Task
Scan the lines below; pull out those with "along".

Task material
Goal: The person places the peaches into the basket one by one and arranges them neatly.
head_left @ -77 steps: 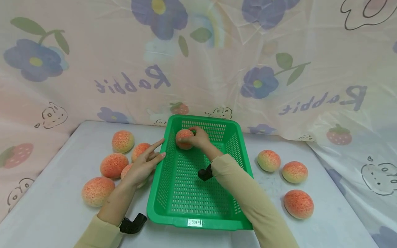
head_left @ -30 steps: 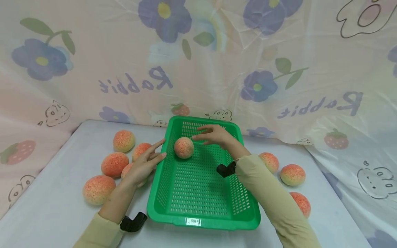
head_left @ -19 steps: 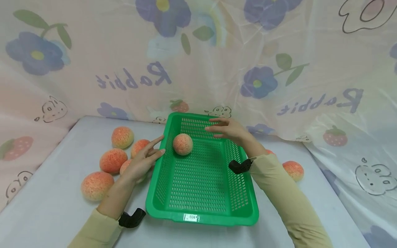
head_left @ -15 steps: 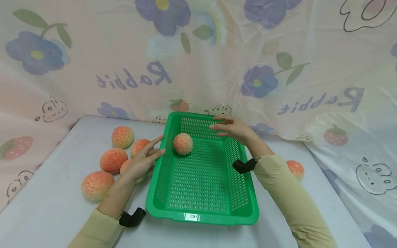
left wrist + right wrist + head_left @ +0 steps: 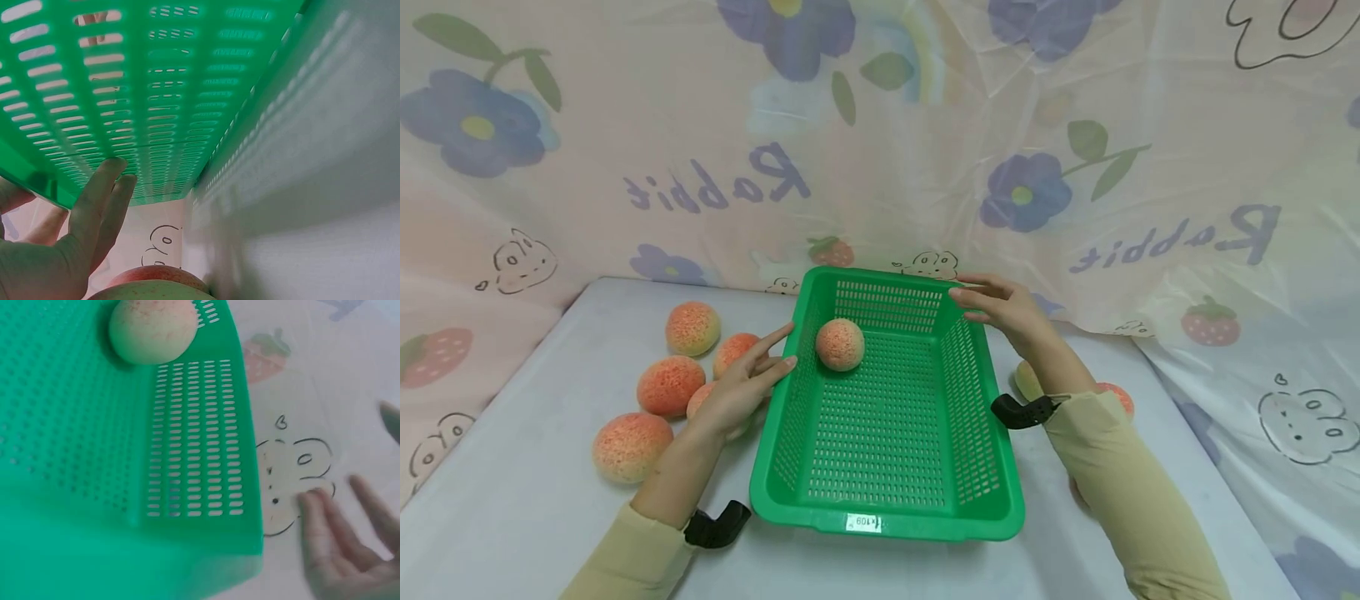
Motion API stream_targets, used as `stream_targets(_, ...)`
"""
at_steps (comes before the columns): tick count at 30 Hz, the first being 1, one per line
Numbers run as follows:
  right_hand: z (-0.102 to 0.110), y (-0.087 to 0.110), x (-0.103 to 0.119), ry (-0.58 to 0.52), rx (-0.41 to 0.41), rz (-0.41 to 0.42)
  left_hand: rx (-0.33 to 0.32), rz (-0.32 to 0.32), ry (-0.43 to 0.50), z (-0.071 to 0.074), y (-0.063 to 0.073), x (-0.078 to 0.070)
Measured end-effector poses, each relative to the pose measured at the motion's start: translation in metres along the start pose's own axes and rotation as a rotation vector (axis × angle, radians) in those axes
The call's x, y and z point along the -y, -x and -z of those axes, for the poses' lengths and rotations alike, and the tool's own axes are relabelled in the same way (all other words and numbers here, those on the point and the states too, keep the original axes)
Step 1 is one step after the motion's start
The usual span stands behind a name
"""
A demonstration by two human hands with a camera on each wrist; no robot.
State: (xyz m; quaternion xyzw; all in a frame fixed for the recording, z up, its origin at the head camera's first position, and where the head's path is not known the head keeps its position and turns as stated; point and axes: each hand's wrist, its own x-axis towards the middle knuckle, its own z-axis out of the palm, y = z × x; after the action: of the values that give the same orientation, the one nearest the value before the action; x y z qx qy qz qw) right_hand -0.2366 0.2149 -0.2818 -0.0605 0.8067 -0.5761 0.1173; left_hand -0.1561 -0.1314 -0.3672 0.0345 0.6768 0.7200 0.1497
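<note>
A green plastic basket [image 5: 887, 527] with slotted walls stands in the middle of the table. One speckled pink-and-cream peach [image 5: 840, 344] lies in its far left corner; the right wrist view shows this peach [image 5: 153, 330] too. My left hand [image 5: 741, 396] touches the basket's left rim, and in the left wrist view straight fingers [image 5: 94, 215] lie against the slotted side wall. Above the far right corner of the basket hovers my right hand [image 5: 1011, 317], its fingers loosely spread and holding nothing.
Several peaches [image 5: 672, 387] lie on the white table [image 5: 542, 467] left of the basket, partly behind my left hand. To the right, a peach [image 5: 1028, 380] and others are partly hidden by my right forearm. A printed cloth [image 5: 880, 167] hangs behind the table.
My right hand let go of the peach in the basket's far left corner, then moved right across the basket to its far right rim. The left hand stayed at the left rim.
</note>
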Motion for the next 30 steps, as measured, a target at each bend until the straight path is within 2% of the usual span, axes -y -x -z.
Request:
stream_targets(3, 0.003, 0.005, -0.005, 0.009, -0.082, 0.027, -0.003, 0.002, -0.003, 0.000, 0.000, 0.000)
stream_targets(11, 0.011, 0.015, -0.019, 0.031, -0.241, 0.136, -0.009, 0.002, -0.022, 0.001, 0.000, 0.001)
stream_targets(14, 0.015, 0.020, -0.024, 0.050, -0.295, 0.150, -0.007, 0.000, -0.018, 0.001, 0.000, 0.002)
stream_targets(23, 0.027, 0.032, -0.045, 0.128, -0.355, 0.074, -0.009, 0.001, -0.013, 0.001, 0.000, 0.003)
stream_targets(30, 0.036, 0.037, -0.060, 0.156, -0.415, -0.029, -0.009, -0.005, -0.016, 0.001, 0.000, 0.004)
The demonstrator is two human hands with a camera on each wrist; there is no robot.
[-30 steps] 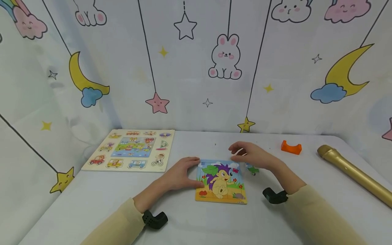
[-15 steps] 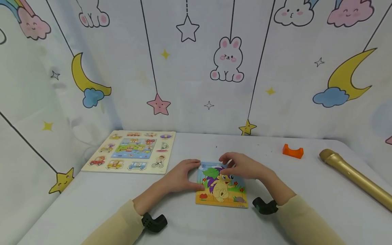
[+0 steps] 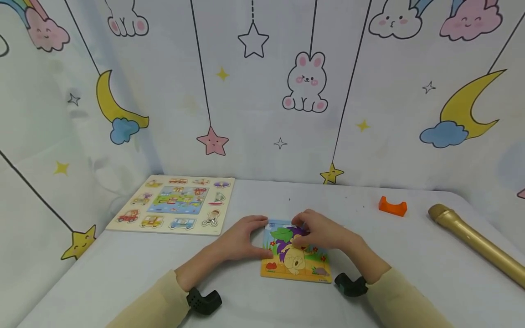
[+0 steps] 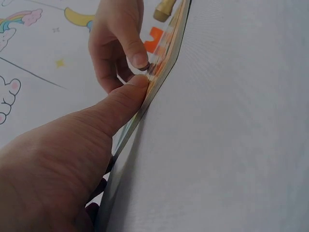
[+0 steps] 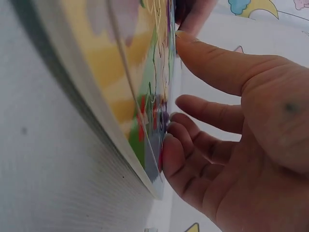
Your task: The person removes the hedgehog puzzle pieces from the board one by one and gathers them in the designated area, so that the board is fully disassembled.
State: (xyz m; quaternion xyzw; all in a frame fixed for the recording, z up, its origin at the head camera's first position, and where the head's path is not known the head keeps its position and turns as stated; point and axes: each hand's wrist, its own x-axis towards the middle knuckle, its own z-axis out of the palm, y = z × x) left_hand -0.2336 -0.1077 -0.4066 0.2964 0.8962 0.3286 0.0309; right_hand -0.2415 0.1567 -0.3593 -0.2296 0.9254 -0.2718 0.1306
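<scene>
A small square jigsaw puzzle [image 3: 295, 264], showing a purple-spined hedgehog with a green leaf, lies on the white table in the head view. My left hand [image 3: 242, 239] is at its left side, index finger by the far left corner and thumb on the near part of the edge. The left wrist view shows that thumb [image 4: 128, 94] resting over the board's edge. My right hand [image 3: 326, 230] is over the upper right of the picture and hides part of the hedgehog's head. In the right wrist view its fingertips [image 5: 170, 142] are right at the picture surface, thumb and fingers apart.
A larger cream puzzle board [image 3: 160, 223] with vehicle pictures lies at the back left. Toward the back right are an orange notched block [image 3: 392, 207] and a gold microphone [image 3: 471, 237]. A cartoon-printed white cloth [image 3: 246, 105] stands behind the table.
My right hand has moved left from beyond the puzzle's right edge, then down onto the picture. The left hand stays by the left edge. The small green piece seen earlier at right is now out of sight.
</scene>
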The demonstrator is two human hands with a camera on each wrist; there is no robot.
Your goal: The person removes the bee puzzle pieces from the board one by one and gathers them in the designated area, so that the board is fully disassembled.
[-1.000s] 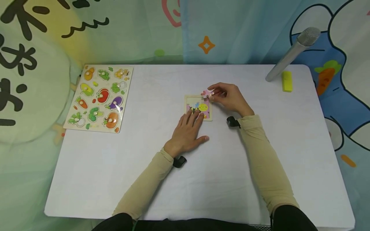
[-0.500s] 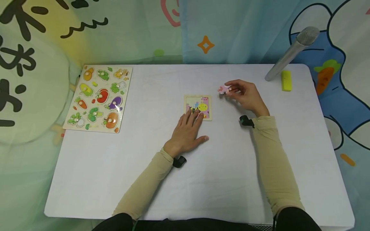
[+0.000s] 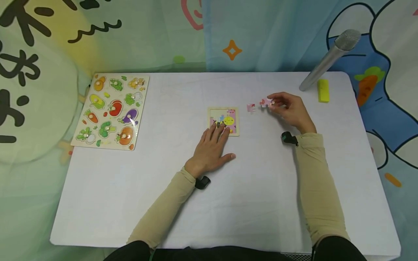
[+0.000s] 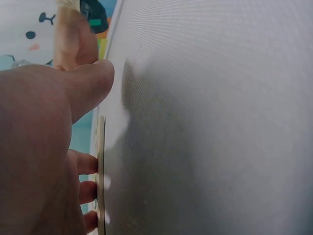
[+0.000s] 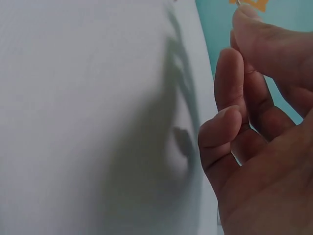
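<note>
My left hand (image 3: 210, 150) lies flat, fingers spread, its fingertips resting on the lower part of a small wooden-framed jigsaw puzzle (image 3: 218, 113). The puzzle shows a yellow round face and pink pieces, with a pale bare area at upper left. In the left wrist view, the fingertips touch the puzzle's thin board (image 4: 101, 171). To the right, my right hand (image 3: 290, 110) pinches a pink jigsaw piece (image 3: 265, 102) between thumb and fingers, low over the table. A second pink piece (image 3: 250, 107) lies on the table between puzzle and hand. Only a sliver of the held piece shows in the right wrist view.
A vegetable peg puzzle board (image 3: 111, 110) lies at the table's back left. At the back right are a grey microphone (image 3: 331, 59) and a yellow block (image 3: 323, 91). A printed curtain (image 3: 147, 36) hangs behind the white table (image 3: 254, 203).
My right hand has moved right, away from the puzzle, with a pink piece in its fingers. Another pink piece now shows on the table behind it. The left hand has stayed put.
</note>
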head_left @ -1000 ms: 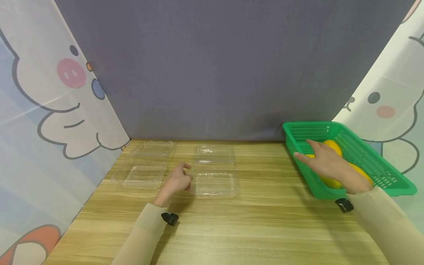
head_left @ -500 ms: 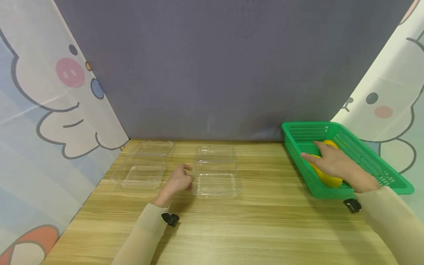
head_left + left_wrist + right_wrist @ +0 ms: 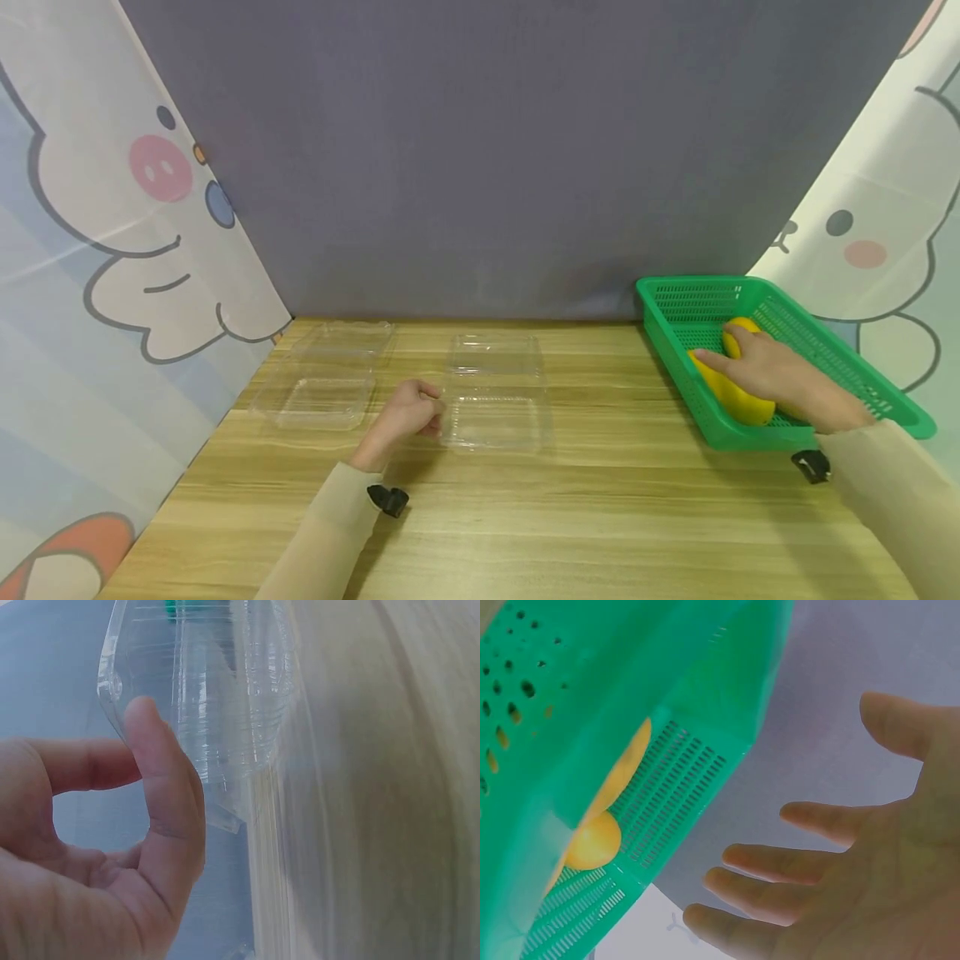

Solved problem
Measured end-effector poses, each relative to the pose measured at the motion's start: translation in metres along the start pose's own axes and rotation as a rotation vector (axis × angle, radians) in those axes
The call's x, y and z point along the -y, -x and -z of those axes, for the poses' lengths and rotations alike, and the tool's own axes are relabelled in the same way (all other words and numbers here, those on the point and the states too, keep the original axes)

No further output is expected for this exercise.